▶ [Problem statement] Give back exactly the lines running from the line with "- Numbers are" to the end of the entries, and only those lines.

▶ [Stored data]
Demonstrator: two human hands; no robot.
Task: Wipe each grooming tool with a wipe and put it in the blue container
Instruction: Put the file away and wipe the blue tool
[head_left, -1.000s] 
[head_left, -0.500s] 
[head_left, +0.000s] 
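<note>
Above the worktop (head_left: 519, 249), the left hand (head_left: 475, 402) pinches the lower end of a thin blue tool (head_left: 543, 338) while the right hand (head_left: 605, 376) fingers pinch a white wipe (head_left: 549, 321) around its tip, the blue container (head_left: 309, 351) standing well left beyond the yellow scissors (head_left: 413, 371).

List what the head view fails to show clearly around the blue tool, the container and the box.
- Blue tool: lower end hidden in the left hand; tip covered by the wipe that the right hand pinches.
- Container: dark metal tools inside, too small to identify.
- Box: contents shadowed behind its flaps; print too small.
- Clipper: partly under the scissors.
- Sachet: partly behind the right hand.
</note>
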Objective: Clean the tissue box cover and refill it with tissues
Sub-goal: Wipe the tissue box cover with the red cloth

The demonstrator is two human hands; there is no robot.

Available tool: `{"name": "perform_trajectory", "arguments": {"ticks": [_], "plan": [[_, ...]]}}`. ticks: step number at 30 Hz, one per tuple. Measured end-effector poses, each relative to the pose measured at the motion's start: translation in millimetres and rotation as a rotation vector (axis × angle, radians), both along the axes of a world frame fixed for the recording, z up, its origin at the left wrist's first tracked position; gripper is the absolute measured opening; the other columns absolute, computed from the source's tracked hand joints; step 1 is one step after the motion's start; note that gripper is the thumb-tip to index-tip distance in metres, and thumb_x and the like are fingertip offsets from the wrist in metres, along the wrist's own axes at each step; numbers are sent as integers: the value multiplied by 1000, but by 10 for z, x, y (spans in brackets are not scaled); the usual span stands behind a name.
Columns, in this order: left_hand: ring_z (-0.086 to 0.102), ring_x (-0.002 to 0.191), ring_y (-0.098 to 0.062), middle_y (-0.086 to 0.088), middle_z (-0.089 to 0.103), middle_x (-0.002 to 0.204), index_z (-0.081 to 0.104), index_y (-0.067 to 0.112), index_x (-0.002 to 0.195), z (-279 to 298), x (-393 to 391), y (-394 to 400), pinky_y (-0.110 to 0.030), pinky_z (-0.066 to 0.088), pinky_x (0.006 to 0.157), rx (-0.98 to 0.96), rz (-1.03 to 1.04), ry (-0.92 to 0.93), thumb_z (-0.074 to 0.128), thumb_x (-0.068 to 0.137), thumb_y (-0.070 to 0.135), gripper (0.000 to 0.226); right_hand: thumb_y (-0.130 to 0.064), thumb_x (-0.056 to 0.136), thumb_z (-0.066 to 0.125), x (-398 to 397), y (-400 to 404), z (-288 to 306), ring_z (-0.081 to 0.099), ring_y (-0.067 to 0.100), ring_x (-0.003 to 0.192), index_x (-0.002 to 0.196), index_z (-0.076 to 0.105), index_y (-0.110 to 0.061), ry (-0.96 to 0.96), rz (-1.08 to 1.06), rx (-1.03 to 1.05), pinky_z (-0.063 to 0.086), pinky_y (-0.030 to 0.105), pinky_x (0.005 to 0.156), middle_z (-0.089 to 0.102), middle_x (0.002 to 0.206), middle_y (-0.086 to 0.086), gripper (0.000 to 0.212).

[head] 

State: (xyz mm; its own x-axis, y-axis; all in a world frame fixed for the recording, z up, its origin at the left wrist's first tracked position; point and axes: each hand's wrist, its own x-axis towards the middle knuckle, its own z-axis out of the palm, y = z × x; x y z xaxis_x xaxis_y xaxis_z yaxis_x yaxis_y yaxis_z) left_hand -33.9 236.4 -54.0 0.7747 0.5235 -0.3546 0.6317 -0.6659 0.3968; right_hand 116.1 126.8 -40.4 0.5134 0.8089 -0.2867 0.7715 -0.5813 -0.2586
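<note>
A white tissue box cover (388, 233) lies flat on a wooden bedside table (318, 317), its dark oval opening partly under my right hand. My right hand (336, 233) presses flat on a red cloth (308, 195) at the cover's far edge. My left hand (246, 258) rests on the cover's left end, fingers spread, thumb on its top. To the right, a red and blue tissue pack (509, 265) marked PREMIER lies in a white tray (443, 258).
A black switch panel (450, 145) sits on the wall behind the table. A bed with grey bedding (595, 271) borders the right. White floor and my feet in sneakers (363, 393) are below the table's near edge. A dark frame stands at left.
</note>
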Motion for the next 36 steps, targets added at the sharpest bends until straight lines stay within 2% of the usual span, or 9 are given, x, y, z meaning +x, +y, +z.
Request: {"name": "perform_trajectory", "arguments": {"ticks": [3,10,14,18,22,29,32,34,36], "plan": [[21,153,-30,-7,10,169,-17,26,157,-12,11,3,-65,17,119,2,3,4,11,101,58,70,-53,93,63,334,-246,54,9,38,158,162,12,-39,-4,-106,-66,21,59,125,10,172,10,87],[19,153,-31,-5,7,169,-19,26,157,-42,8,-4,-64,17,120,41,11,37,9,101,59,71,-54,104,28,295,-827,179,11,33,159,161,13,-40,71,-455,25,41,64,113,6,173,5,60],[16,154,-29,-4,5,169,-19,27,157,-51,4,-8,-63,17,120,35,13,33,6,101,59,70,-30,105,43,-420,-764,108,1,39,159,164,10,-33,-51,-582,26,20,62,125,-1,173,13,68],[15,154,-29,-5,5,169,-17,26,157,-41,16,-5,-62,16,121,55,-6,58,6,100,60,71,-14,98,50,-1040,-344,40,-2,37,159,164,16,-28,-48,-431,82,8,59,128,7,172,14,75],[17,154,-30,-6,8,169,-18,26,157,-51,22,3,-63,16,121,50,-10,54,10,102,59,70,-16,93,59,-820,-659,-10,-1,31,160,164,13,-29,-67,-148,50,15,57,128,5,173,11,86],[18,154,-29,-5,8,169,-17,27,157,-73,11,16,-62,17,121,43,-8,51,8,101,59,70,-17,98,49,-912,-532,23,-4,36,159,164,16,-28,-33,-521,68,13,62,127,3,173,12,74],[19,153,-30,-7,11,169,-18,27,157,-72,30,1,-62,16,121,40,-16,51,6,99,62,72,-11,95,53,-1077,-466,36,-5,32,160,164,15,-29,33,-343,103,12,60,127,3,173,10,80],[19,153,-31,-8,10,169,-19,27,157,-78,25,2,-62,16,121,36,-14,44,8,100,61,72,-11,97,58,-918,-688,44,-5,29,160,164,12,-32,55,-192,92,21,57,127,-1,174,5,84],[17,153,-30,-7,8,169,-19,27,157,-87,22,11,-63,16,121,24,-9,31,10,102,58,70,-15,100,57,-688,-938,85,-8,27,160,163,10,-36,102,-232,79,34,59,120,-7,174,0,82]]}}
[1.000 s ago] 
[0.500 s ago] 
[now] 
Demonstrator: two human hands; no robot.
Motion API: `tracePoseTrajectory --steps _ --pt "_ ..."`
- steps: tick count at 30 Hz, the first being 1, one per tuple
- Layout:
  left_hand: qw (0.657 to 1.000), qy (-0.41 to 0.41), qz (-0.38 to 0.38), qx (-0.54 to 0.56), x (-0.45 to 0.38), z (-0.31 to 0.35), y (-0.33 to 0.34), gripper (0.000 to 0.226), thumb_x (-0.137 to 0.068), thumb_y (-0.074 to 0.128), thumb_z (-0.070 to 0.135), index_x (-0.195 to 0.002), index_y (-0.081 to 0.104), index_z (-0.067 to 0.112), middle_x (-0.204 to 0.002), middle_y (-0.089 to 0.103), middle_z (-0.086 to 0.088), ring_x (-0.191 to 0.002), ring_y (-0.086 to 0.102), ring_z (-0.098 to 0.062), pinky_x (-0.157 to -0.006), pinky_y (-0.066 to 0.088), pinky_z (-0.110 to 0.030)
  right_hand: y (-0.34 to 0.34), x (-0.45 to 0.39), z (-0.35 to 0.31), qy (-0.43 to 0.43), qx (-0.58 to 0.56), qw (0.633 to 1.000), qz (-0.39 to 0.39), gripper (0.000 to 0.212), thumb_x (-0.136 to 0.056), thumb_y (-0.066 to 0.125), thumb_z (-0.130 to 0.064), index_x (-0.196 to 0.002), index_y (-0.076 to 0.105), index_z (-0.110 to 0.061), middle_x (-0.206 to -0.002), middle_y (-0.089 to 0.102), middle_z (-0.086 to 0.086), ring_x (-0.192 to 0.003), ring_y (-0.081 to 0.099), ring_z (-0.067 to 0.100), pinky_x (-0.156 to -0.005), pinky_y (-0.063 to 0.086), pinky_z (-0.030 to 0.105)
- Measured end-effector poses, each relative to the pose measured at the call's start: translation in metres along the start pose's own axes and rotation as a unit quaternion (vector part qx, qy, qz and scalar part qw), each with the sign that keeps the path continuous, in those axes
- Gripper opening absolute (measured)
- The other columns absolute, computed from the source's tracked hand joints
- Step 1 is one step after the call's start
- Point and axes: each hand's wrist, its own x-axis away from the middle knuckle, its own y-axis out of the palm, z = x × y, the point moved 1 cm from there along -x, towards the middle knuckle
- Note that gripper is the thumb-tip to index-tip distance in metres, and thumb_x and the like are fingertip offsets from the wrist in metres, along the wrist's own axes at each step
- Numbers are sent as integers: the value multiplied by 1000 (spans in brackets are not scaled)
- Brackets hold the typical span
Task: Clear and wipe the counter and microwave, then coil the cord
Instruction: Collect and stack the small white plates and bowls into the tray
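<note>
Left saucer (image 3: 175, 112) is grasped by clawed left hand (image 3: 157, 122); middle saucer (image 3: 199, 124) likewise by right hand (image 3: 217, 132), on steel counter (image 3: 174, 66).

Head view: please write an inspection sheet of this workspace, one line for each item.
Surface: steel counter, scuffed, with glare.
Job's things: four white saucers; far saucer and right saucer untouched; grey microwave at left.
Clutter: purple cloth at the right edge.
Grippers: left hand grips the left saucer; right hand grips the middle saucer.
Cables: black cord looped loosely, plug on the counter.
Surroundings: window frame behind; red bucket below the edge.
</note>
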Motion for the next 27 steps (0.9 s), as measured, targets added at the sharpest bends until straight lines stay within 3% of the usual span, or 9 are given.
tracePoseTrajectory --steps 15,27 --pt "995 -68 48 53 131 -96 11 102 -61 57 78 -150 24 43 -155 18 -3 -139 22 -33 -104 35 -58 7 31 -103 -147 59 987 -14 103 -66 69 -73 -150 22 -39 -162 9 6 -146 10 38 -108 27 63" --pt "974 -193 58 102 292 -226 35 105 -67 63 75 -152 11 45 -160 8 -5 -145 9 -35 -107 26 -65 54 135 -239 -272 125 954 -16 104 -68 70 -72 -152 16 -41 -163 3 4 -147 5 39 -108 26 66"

▶ [Solution below]
- Numbers are sent as integers: the value multiplied by 1000 (spans in brackets are not scaled)
- Brackets hold the typical span
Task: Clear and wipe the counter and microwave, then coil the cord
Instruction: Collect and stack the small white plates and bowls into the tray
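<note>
Left saucer (image 3: 175, 112) is grasped by clawed left hand (image 3: 157, 122); middle saucer (image 3: 199, 124) likewise by right hand (image 3: 217, 132), on steel counter (image 3: 174, 66).

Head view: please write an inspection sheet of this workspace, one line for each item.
Surface: steel counter, scuffed, with glare.
Job's things: four white saucers; far saucer and right saucer untouched; grey microwave at left.
Clutter: purple cloth at the right edge.
Grippers: left hand grips the left saucer; right hand grips the middle saucer.
Cables: black cord looped loosely, plug on the counter.
Surroundings: window frame behind; red bucket below the edge.
</note>
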Motion for the next 27 steps (0.9 s), as measured, targets added at the sharpest bends until straight lines stay within 3% of the usual span, or 9 are given.
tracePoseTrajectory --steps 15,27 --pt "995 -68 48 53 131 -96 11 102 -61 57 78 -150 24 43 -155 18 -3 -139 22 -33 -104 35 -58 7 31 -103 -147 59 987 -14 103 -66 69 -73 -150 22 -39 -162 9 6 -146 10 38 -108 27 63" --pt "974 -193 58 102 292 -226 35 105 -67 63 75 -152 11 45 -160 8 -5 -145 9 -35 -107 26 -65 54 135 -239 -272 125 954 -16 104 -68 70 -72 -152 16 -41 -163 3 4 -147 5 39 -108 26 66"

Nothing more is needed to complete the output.